▶ **GOAL OF THE EXERCISE**
Reproduce the data below in full and exclude every picture.

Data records
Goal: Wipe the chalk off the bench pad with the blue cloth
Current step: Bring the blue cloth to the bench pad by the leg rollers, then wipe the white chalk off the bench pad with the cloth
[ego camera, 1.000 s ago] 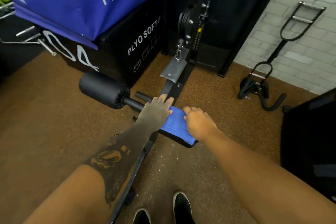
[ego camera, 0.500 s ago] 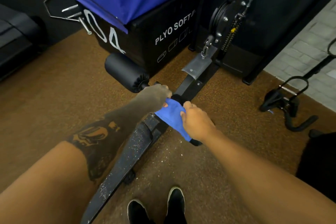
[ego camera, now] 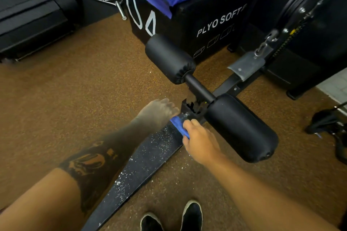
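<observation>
A narrow black bench pad (ego camera: 142, 159) speckled with white chalk runs from the bottom left up to the middle. The blue cloth (ego camera: 178, 124) is bunched at the pad's far end, just short of the roller bracket. My left hand (ego camera: 158, 112), dusted grey with chalk, grips the cloth's left end. My right hand (ego camera: 200, 141) is closed on its right end, with most of the cloth hidden under the fingers.
Two black foam rollers (ego camera: 169, 60) (ego camera: 242, 127) sit on a crossbar just beyond my hands. A black plyo box (ego camera: 206, 24) with a blue one on top stands behind. A cable machine (ego camera: 300, 20) is at the right, a treadmill (ego camera: 33, 15) at far left. My shoes (ego camera: 191, 215) are below.
The cloth went from spread flat on the pad to a small bunch held between both hands. The view swung right and lower, and more chalky pad shows.
</observation>
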The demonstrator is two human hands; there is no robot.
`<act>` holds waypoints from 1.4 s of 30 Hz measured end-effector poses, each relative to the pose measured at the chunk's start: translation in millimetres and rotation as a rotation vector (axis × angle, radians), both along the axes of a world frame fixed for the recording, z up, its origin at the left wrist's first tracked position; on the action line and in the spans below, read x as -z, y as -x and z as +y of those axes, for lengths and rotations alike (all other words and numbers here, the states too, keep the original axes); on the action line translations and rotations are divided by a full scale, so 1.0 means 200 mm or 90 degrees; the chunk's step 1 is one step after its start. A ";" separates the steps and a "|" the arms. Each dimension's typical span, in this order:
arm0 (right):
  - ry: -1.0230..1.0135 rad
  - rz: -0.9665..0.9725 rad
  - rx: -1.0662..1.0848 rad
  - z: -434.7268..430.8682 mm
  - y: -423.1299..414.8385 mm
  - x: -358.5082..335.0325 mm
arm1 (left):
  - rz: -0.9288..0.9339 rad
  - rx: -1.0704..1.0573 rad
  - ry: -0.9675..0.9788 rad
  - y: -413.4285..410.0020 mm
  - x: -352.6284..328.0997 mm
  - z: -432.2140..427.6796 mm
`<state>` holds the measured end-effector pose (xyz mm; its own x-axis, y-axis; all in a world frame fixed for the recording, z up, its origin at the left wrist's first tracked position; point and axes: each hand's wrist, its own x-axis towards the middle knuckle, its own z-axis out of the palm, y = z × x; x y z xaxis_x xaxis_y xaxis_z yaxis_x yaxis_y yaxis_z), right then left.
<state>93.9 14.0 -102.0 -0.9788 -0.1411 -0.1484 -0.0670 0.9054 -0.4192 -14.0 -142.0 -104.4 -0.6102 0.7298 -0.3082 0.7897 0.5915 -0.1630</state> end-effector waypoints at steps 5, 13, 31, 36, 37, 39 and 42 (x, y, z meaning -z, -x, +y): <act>-0.078 0.026 0.052 -0.06 0.09 0.34 | 0.107 0.059 -0.097 0.06 0.34 -0.06; -0.012 -0.027 -0.004 -0.19 -0.03 0.74 | 0.066 0.038 -0.127 -0.07 0.71 -0.29; -0.229 -0.023 -0.239 -0.24 0.35 0.88 | -0.190 -0.570 -0.140 -0.60 0.74 -0.26; -0.204 -0.021 -0.214 -0.28 0.40 0.87 | -0.194 -0.587 -0.123 -0.62 0.75 -0.26; -0.209 -0.013 -0.213 -0.27 0.34 0.87 | -0.190 -0.593 -0.123 -0.64 0.76 -0.26; -0.226 -0.016 -0.221 -0.23 0.22 0.86 | -0.185 -0.594 -0.114 -0.66 0.77 -0.26; -0.242 -0.022 -0.224 -0.22 0.24 0.86 | -0.189 -0.593 -0.116 -0.67 0.79 -0.27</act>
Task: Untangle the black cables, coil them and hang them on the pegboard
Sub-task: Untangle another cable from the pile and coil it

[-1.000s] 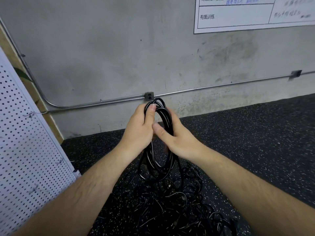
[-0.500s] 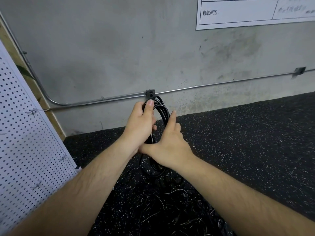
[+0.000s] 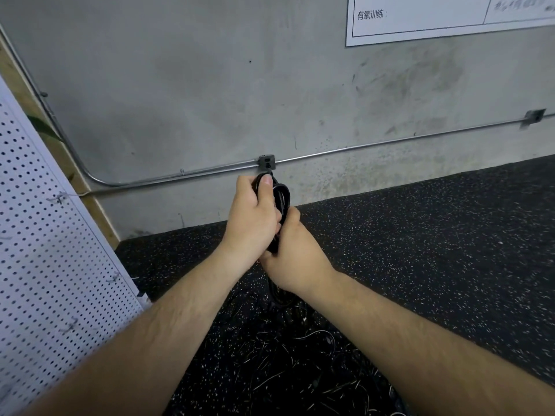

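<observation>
A coil of black cable [image 3: 282, 196] stands upright between both hands in front of me. My left hand [image 3: 250, 219] grips its upper part, thumb pressed on the top of the loop. My right hand [image 3: 292, 253] is wrapped around the coil's middle just below, squeezing the loops together. The coil's lower end [image 3: 277, 297] hangs out under the right hand. A tangle of more black cables [image 3: 279, 361] lies on the floor beneath my arms. The white pegboard [image 3: 51, 253] leans at the left, with small wire hooks on it.
A grey concrete wall [image 3: 210, 85] is straight ahead, with a metal conduit [image 3: 390, 142] and a small junction box [image 3: 266, 162] running along it. Black speckled rubber flooring [image 3: 435, 241] spreads to the right. A white printed sheet [image 3: 435, 16] hangs at the upper right.
My right hand has closed around the middle of the coil, pressing the wide loop into a narrow bundle. The left hand kept its hold on the top.
</observation>
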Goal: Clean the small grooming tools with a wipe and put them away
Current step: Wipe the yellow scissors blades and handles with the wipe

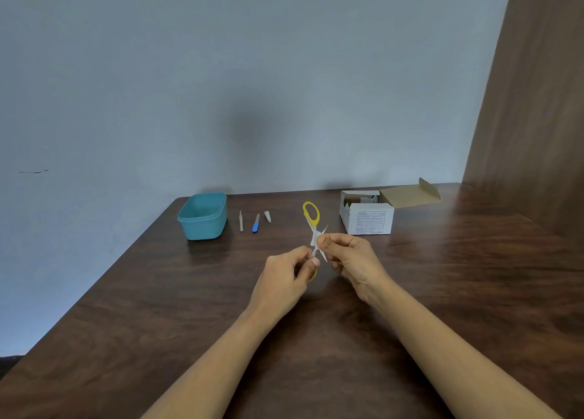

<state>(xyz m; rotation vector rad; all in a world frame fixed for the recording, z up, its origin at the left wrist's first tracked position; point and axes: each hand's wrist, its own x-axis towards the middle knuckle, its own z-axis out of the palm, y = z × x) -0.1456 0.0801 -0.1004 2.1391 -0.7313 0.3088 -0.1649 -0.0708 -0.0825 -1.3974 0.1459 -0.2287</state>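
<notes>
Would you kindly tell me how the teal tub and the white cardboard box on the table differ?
The teal tub is plain with rounded corners; the white cardboard box is square-edged with a printed label. The tub shows no lid; the box has a flap folded back. Both stand open-topped on the table.

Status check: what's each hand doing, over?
Left hand grips scissors handle. Right hand pinches wipe on open blades. Three tools lie between scissors and tub.
</notes>
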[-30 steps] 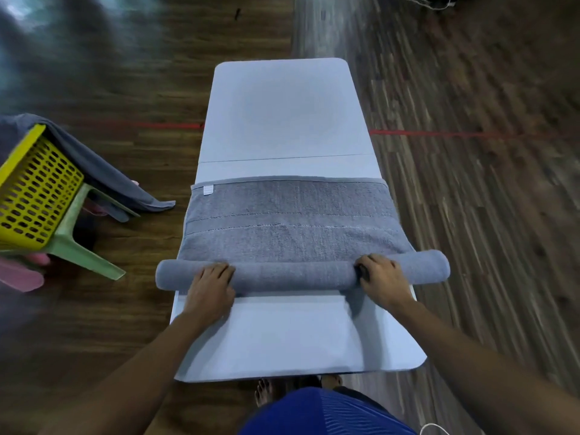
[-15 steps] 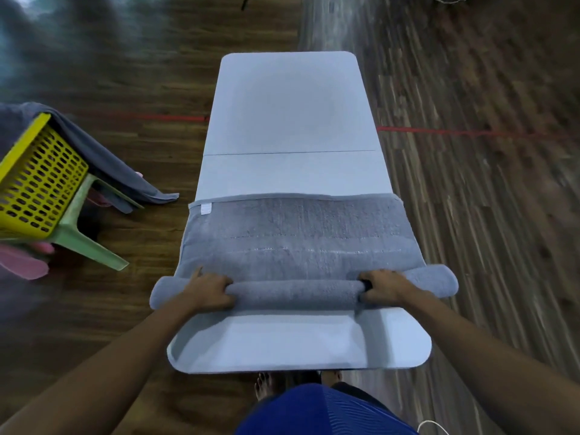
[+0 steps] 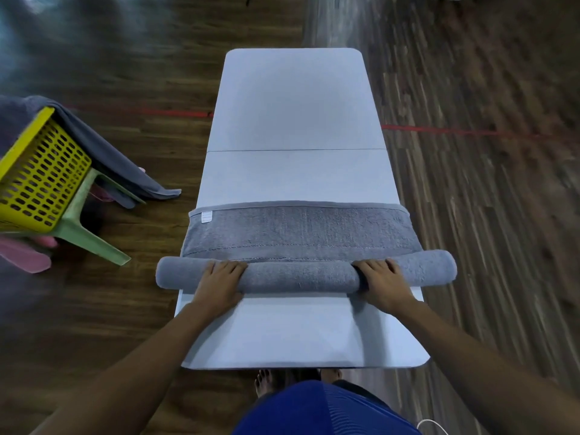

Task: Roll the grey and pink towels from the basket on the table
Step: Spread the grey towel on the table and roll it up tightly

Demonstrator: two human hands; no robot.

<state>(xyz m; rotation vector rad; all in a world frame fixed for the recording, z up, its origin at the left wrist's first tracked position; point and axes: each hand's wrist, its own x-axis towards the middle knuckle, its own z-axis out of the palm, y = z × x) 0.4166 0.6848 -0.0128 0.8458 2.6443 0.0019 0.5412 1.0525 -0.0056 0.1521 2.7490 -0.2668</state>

▶ **ANSWER SECTION**
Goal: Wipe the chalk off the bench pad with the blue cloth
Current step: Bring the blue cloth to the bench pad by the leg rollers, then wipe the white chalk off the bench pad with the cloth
[ego camera, 1.000 s ago] 
[ego camera, 0.500 s ago] 
[ego camera, now] 
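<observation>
A narrow black bench pad (ego camera: 142, 159) speckled with white chalk runs from the bottom left up to the middle. The blue cloth (ego camera: 178, 124) is bunched at the pad's far end, just short of the roller bracket. My left hand (ego camera: 158, 112), dusted grey with chalk, grips the cloth's left end. My right hand (ego camera: 200, 141) is closed on its right end, with most of the cloth hidden under the fingers.
Two black foam rollers (ego camera: 169, 60) (ego camera: 242, 127) sit on a crossbar just beyond my hands. A black plyo box (ego camera: 206, 24) with a blue one on top stands behind. A cable machine (ego camera: 300, 20) is at the right, a treadmill (ego camera: 33, 15) at far left. My shoes (ego camera: 191, 215) are below.
The cloth went from spread flat on the pad to a small bunch held between both hands. The view swung right and lower, and more chalky pad shows.
</observation>
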The demonstrator is two human hands; there is no robot.
`<act>` holds waypoints from 1.4 s of 30 Hz measured end-effector poses, each relative to the pose measured at the chunk's start: translation in millimetres and rotation as a rotation vector (axis × angle, radians), both along the axes of a world frame fixed for the recording, z up, its origin at the left wrist's first tracked position; on the action line and in the spans below, read x as -z, y as -x and z as +y of those axes, for lengths and rotations alike (all other words and numbers here, the states too, keep the original axes); on the action line translations and rotations are divided by a full scale, so 1.0 means 200 mm or 90 degrees; the chunk's step 1 is one step after its start. A ";" separates the steps and a "|" the arms. Each dimension's typical span, in this order:
arm0 (right):
  - ry: -1.0230..1.0135 rad
  - rz: -0.9665..0.9725 rad
  - rx: -1.0662..1.0848 rad
  - z: -434.7268..430.8682 mm
  - y: -423.1299..414.8385 mm
  - x: -358.5082..335.0325 mm
arm1 (left):
  - rz: -0.9288..0.9339 rad
  - rx: -1.0704..1.0573 rad
  - ry: -0.9675..0.9788 rad
  - y: -413.4285..410.0020 mm
  - x: -352.6284..328.0997 mm
  - z: -432.2140..427.6796 mm
`<state>` holds the measured end-effector pose (xyz mm; its own x-axis, y-axis; all in a world frame fixed for the recording, z up, its origin at the left wrist's first tracked position; point and axes: each hand's wrist, its own x-axis towards the middle knuckle, its own z-axis out of the palm, y = z × x; x y z xaxis_x xaxis_y xaxis_z yaxis_x yaxis_y yaxis_z), right then left.
<state>93.9 14.0 -102.0 -0.9788 -0.1411 -0.1484 -0.0670 0.9054 -0.4192 -14.0 -142.0 -104.4 -0.6102 0.7298 -0.3082 0.7897 0.5915 -0.1630</state> end-effector waypoints at steps 5, 13, 31, 36, 37, 39 and 42 (x, y, z meaning -z, -x, +y): <act>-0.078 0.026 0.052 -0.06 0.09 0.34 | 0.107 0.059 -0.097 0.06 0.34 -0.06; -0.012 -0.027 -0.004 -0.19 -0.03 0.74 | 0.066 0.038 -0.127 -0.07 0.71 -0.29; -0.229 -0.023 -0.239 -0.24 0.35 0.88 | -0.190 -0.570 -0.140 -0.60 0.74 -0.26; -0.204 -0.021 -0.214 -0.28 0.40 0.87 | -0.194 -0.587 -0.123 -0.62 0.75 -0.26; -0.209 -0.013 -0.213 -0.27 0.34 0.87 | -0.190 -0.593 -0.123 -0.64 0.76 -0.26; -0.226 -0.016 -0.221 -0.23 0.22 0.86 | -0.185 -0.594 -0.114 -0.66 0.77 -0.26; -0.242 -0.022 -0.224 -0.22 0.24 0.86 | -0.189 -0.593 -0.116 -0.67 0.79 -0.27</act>
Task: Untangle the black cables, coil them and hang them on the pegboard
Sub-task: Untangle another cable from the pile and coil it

[-1.000s] 
[-0.500s] 
[+0.000s] 

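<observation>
A coil of black cable [image 3: 282, 196] stands upright between both hands in front of me. My left hand [image 3: 250, 219] grips its upper part, thumb pressed on the top of the loop. My right hand [image 3: 292, 253] is wrapped around the coil's middle just below, squeezing the loops together. The coil's lower end [image 3: 277, 297] hangs out under the right hand. A tangle of more black cables [image 3: 279, 361] lies on the floor beneath my arms. The white pegboard [image 3: 51, 253] leans at the left, with small wire hooks on it.
A grey concrete wall [image 3: 210, 85] is straight ahead, with a metal conduit [image 3: 390, 142] and a small junction box [image 3: 266, 162] running along it. Black speckled rubber flooring [image 3: 435, 241] spreads to the right. A white printed sheet [image 3: 435, 16] hangs at the upper right.
My right hand has closed around the middle of the coil, pressing the wide loop into a narrow bundle. The left hand kept its hold on the top.
</observation>
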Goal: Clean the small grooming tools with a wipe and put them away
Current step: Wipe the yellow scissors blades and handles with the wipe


<state>(xyz m; rotation vector rad; all in a world frame fixed for the recording, z up, its origin at the left wrist's first tracked position; point and axes: each hand's wrist, its own x-axis towards the middle knuckle, its own z-axis out of the palm, y = z × x) -0.1456 0.0801 -0.1004 2.1391 -0.7313 0.3088 -0.1649 -0.0708 -0.0825 -1.3974 0.1459 -0.2287</state>
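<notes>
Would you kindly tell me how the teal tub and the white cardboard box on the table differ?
The teal tub is plain with rounded corners; the white cardboard box is square-edged with a printed label. The tub shows no lid; the box has a flap folded back. Both stand open-topped on the table.

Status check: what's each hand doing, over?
Left hand grips scissors handle. Right hand pinches wipe on open blades. Three tools lie between scissors and tub.
</notes>
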[-30 steps] 
[-15 steps] 
[+0 steps] 

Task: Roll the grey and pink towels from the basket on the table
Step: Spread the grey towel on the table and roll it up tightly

Demonstrator: two human hands; no robot.

<state>(xyz m; rotation vector rad; all in a world frame fixed for the recording, z up, its origin at the left wrist's first tracked position; point and axes: each hand's wrist, its own x-axis towards the middle knuckle, its own z-axis out of the palm, y = z × x) 0.4166 0.6848 -0.0128 0.8458 2.6443 0.0019 0.5412 1.0525 -0.0056 0.1521 2.7490 -0.2668</state>

The work on the exercise is done.